Lo que más me gusta de Roma es que cada viaje puede tener su propio carácter. Cuando visitas la ciudad con niños, buscas naturalmente otro tipo de lugares, como Zoomarine, Rainbow MagicLand o el Explora Children's Museum. Aun así, los grandes monumentos impresionan igualmente a los más pequeños. El Coliseo sigue siendo extraordinario: en pleno centro de la ciudad, de repente te encuentras frente a un enorme anfiteatro de la Roma antigua.

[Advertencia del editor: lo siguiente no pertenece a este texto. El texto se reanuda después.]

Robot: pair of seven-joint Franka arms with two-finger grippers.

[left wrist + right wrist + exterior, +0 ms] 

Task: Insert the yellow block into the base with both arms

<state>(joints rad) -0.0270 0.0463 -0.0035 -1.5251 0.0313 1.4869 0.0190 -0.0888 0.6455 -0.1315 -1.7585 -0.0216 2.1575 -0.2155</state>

La Basílica de San Pedro también deja una huella profunda, no solo por su tamaño, sino por todo el simbolismo y los detalles que encierra en su interior. Y una vez que subes a la cúpula, la vista sobre la Ciudad del Vaticano y Roma merece por completo el esfuerzo. Como amante del arte, tampoco me gusta pasar por alto los museos. Durante mis estudios en la academia de arte y diseño de 's-Hertogenbosch, nos animaban a visitar museos con regularidad. En Roma, la GNAM y la Galleria Borghese están entre mis favoritos, ambos situados en el precioso parque de Villa Borghese.
Mirador favorito de Roma
Terrazza del Pincio
La Terrazza del Pincio es mi lugar favorito en Roma. Desde esta amplia terraza se domina la Piazza del Popolo, con la cúpula de San Pedro y la Ciudad del Vaticano recortándose al fondo. Casi siempre hay ambiente a tu alrededor, a veces música en directo, y aun así todo transmite calma. Para mí, es uno de esos lugares donde Roma parece reunirse por un instante.
Además del arte, la historia y la cultura, también me encanta Roma por algo muy sencillo: la pizza. Sobre todo cuando te desvías por una callejuela y te sientas en una pizzería tradicional. Esas bases finas y crujientes que hacen en Roma son difíciles de encontrar en cualquier otro lugar.
Para mí, esa pizza forma parte de la ciudad tanto como una visita a un museo, un paseo por Villa Borghese o un mirador al final de la tarde. Es justamente esa mezcla de experiencias la que hace que Roma merezca ser visitada una y otra vez.